TysonAndre · 2021-04-28T15:23:01Z

src/nc_core.c

        }

        /* skip over req that are in-error or done */

        if (msg->error || msg->done) {
            msg_tmo_delete(msg);
-            continue;
+            break;


What's the intent of changing this from a continue to a break - It seems to work anyway, but if there are a large number of timeouts should this try to process those first for efficiency and close connections by continuing?

Should the return below also be a break;?

(it seems like in the typical case, msg is null or reprocessed because it's removed before it times out, so this doesn't matter too much)

This also seems possibly concerning - what would happen if these still belonged to a connection (e.g. multiple heartbeats), and we retried a connection before processing some requests that had also errored on that connection.

I guess that break; may make it less likely to call retry_connection on the same server twice, though that should be a different check.

I see that retry_connection will call add_failed_server.
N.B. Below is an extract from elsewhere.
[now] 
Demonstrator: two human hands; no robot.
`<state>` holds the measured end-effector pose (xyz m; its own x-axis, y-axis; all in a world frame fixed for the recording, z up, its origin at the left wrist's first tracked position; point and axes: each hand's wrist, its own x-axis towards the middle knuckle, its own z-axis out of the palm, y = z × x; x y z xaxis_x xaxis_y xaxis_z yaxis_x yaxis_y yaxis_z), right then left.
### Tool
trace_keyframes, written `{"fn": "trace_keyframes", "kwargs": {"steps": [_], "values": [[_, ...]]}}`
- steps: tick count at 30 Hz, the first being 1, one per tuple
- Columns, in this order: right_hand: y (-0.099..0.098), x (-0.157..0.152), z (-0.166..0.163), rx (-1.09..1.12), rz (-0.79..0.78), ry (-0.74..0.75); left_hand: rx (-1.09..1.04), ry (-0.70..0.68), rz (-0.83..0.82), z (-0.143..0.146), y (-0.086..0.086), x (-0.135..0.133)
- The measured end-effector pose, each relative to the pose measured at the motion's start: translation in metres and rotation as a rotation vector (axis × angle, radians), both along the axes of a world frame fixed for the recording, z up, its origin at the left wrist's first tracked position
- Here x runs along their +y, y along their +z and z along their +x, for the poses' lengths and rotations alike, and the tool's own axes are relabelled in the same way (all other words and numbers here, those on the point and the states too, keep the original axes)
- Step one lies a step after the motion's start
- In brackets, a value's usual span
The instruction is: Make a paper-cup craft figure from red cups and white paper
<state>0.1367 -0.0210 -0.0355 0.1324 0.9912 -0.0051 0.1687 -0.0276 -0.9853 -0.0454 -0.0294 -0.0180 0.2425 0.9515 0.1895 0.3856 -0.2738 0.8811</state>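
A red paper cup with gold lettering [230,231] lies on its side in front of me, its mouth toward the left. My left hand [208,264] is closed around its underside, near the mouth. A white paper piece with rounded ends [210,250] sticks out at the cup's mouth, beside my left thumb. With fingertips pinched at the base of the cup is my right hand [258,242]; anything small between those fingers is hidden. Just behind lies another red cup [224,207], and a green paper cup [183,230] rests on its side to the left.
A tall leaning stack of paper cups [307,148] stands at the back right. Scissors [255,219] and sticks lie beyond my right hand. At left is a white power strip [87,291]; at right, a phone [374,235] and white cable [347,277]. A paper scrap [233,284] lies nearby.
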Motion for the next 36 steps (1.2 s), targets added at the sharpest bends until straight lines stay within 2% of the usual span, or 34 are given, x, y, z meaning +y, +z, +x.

Should add_failed_server iterate over the array to check if something already marked the server as failed (e.g. if multiple heartbeats were sent and got multiple errors, e.g. a server that was connected to but immediately resulted in a protocol error)

TysonAndre · 2021-04-28T15:24:06Z

src/nc_core.c

+    ctx->failed_idx = idx;
+    ctx->fails = &(ctx->failed_servers[idx]);
+
+    now = nc_usec_now();


nit: can move this below the if (nsize == 0) to avoid the call to gettimeofday when no servers fail

TysonAndre · 2021-04-28T15:50:26Z

src/nc_server.c

+        return;
+    }
+
+    send_heartbeat(ctx, conn, server);


This will be sent both for FAIL_STATUS_ERR_TRY_HEARTBEAT and FAIL_STATUS_ERR_TRY_CONNECT - for the former, it will send redundant heartbeats even if a heartbeat is already being sent out?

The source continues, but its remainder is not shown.